1. Does this method result in 100% recovery of the gold?

2. The gold is 25% silver and 75% gold. Is there any way to recover the silver that is not too complicated?

3. What is the best mix of chemicals to use for aqua regia? I have seen nitric acid and HCL or muriatic and sodium nitrate mentioned as both being good. 


4. What is the general process of precipitating the gold out of solution?

5. What are all of the chemicals I would need?[/quote]
Welcome to the forum.
1. Yes if you follow strict procedures and understand what exactly your doing. Read C.M.Hoke
2. This mix of metals will probably need to be inquarted which will require more silver...
Read C.M. Hoke.
3. It depends on several factors HCl and muriatic are the same but many people have problems sourcing nitric at reasonable cost or at all so make their own. Read more on the forum and form your own opinion.
4. Again there are varying methods employed depending on needs costs ease and preference read C.M.Hoke and read about what others employ in similar circumstances.
5. This is like asking how longs apiece of string read C.M.Hoke and read more on here to give you an idea of which method or processes you want to use then you will know hat chemicals and equipment your going to require.
READ C M HOKE.... It's the best start you can have.
I wish you luck but get reading and it will all slowly make sense.


----------



## Oz (Nov 12, 2010)

I agree that if he is getting free milling gold from this vein in those percentages that inquartation would be a good path to follow. It would also allow him to inexpensively recover his silver values and any traces of the platinum group that may be present.


----------



## goldenchild (Nov 12, 2010)

nickvc said:


> 2. This mix of metals will probably need to be inquarted which will require more silver...
> Read C.M. Hoke.





Oz said:


> I agree that if he is getting free milling gold from this vein in those percentages that inquartation would be a good path to follow. It would also allow him to inexpensively recover his silver values and any traces of the platinum group that may be present.



If the gold coming out of this mine is indeed 18k why would he want to inquart it? 18k is the minimum karat before one could go straight to AR for recovery and refining. This would make the material coming out of the mine a perfect candidate for AR digestion, especially if it is finely ground. The silver would come down as chloride with the ore which can then be processed after filtering the gold chloride. Inquarting would be alot more unneccessary work.


----------



## HAuCl4 (Nov 12, 2010)

That stuff will not dissolve in AR goldenchild. Too much % silver. Very different than 18K jewellery scrap. It's more like green gold, but possibly with some PGM.

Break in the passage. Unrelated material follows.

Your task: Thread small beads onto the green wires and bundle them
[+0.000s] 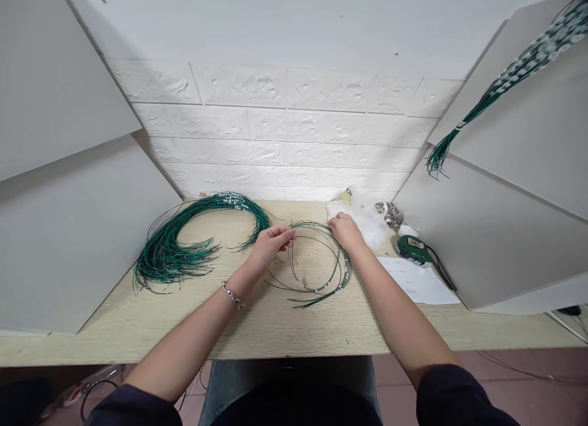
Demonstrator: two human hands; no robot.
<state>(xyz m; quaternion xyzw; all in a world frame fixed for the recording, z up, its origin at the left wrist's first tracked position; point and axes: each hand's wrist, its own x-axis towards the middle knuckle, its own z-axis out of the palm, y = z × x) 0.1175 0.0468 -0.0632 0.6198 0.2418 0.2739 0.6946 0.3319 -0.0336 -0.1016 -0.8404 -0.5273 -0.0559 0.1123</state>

When in doubt, inquart!. :lol:


----------



## nickvc (Nov 12, 2010)

goldenchild said:


> nickvc said:
> 
> 
> > 2. This mix of metals will probably need to be inquarted which will require more silver...
> ...


I must admit I did consider going straight for AR but I reckoned that even if the gold was small particles some might not dissolve fully and silver chloride always traps some gold so the process would have gold trapped in silver chloride and maybe in reasonable amount plus the point that Oz correctly made that should any pgms be present they will recoverable from the silver by inquiring.


----------



## goldenchild (Nov 12, 2010)

nickvc said:


> goldenchild said:
> 
> 
> > nickvc said:
> ...


Wouldn't pgms also dissolve with the gold?


----------



## Miner Jim (Nov 12, 2010)

Thanks for all of the answers guys! It is quite apparent there are many different opinions about the best way to do things.


----------



## nickvc (Nov 13, 2010)

Miner Jim said:


> Thanks for all of the answers guys! It is quite apparent there are many different opinions about the best way to do things.


There may be different opinions but there will be only a few correct methods or even one if you have a high silver content in your gold and don't wish to lose gold In to your silver chloride which can be a real pain to deal with , by inquarting you end up with silver nitrate + any pgms if present which can be cemented out with copper leaving you with high purity silver 97-98% which can be melted after rinsing much easier than having silver chloride which will need converting back to silver metal and then re dissolving or putting through a cell to recover the gold.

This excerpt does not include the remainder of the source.